* _Aim of the exercise_
Verbatim transcription of the listing is needed.

* _Dataset content_
# # # #
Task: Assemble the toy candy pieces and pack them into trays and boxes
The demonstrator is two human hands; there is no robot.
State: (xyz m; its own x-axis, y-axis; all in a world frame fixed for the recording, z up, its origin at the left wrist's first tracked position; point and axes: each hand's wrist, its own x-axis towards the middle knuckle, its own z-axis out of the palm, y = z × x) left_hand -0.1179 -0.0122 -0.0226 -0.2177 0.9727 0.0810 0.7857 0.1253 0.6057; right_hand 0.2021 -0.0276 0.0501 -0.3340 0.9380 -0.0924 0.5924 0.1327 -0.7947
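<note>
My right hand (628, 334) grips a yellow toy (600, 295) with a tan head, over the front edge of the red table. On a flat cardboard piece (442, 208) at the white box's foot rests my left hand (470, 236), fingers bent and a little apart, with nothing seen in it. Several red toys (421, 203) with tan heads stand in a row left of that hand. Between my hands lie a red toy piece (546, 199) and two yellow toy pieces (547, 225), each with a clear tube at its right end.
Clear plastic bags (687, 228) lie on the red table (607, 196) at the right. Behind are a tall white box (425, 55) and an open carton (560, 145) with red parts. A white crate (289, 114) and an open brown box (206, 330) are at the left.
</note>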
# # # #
* _Expected output_
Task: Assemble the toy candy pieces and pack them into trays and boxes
The demonstrator is two human hands; there is no robot.
State: (xyz m; its own x-axis, y-axis; all in a world frame fixed for the recording, z up, its origin at the left wrist's first tracked position; point and axes: each hand's wrist, its own x-axis towards the middle knuckle, its own z-axis out of the palm, y = z × x) left_hand -0.1179 -0.0122 -0.0226 -0.2177 0.9727 0.0810 0.7857 0.1253 0.6057; right_hand 0.2021 -0.0276 0.0501 -0.3340 0.9380 -0.0924 0.5924 0.1327 -0.7947
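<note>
My right hand (628, 334) grips a yellow toy (600, 295) with a tan head, over the front edge of the red table. On a flat cardboard piece (442, 208) at the white box's foot rests my left hand (470, 236), fingers bent and a little apart, with nothing seen in it. Several red toys (421, 203) with tan heads stand in a row left of that hand. Between my hands lie a red toy piece (546, 199) and two yellow toy pieces (547, 225), each with a clear tube at its right end.
Clear plastic bags (687, 228) lie on the red table (607, 196) at the right. Behind are a tall white box (425, 55) and an open carton (560, 145) with red parts. A white crate (289, 114) and an open brown box (206, 330) are at the left.
</note>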

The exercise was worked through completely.